如果我们在每个集群中计算集群中所有点到质心的距离平方和，再将不同集群的距离平方和相加，我们就得到了这个集群方案的总平方和。

我们知道，随着集群数量的增加，总平方和会减少。但是如果用总平方和对 K 作图，你会发现在某个 K 值之前总平方和急速减少，但在这个 K 值之后减少的幅度大大降低，这个值就是最佳的集群数。

from sklearn.model_selection import cross_val_score
from sklearn.neighbors import KNeighborsClassifier
import matplotlib.pyplot as plt
from sklearn.datasets import load_iris

iris = load_iris()
X = iris.data
y = iris.target

k_range = range(1, 31)
k_scores = []
for k in k_range:
    knn = KNeighborsClassifier(n_neighbors=k)
    # loss = -cross_val_score(knn, X, y, cv=10, scoring='mean_squared_error') # for regression
    # 10折交叉验证,对于分类问题，scoring参数默认为accuracy，对于回归问题，默认为r2，或mean_squared_error
    # 原理是将数据分成10份，每次取其中一份作为测试集，其余9份作为训练集，进行10次训练和测试，最后取平均值
    # 是一种常用的验证分类性能好坏的方法
    scores = cross_val_score(knn, X, y, cv=10, scoring='accuracy') # for classification

    # .mean()方法用于计算平均值
    k_scores.append(scores.mean())

plt.plot(k_range, k_scores)
plt.xlabel('Value of K for KNN')
plt.ylabel('Cross-Validated Accuracy')
plt.show()

练习：颜色量化

描述

图片的颜色数量越多，图片就越难以压缩，图片的大小就越大，因此需要对图片进行颜色量化，减少图片的大小，将图像所需的颜色数量从 96615 减少到 64，同时保持整体外观质量。

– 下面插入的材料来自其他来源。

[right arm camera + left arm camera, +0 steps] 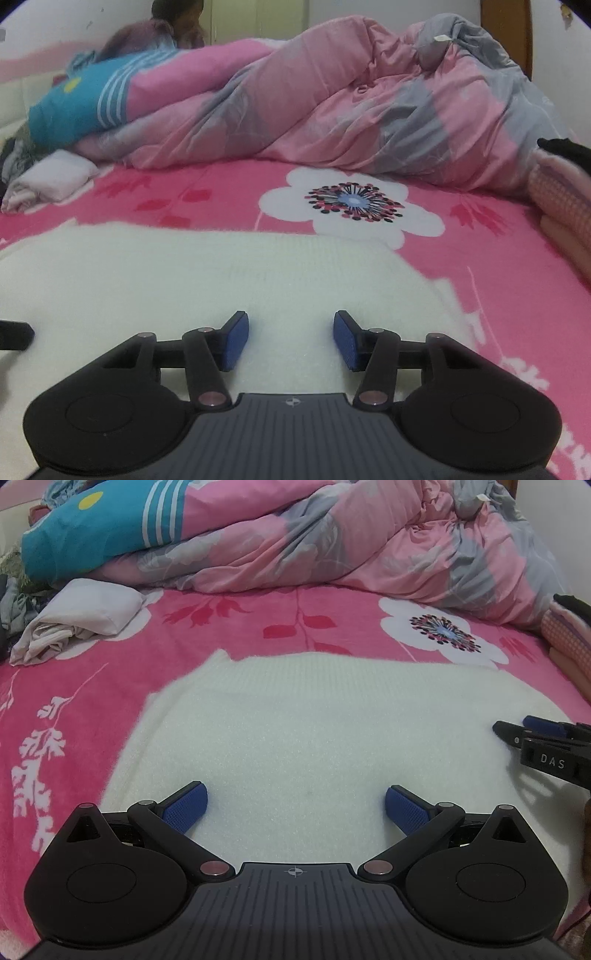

图像来源sklearn.datasets.load_sample_image("china.jpg")

题解

import numpy as np
import matplotlib.pyplot as plt
from sklearn.cluster import KMeans
from sklearn.metrics import pairwise_distances_argmin
from sklearn.datasets import load_sample_image
from sklearn.utils import shuffle
from time import time

n_colors = 64

# Load the Summer Palace photo
china = load_sample_image("china.jpg")

# Convert to floats instead of the default 8 bits integer coding. Dividing by
# 255 is important so that plt.imshow behaves works well on float data (need to
# be in the range [0-1])
china = np.array(china, dtype=np.float64) / 255

# Load Image and transform to a 2D numpy array.
w, h, d = original_shape = tuple(china.shape)
assert d == 3
image_array = np.reshape(china, (w * h, d))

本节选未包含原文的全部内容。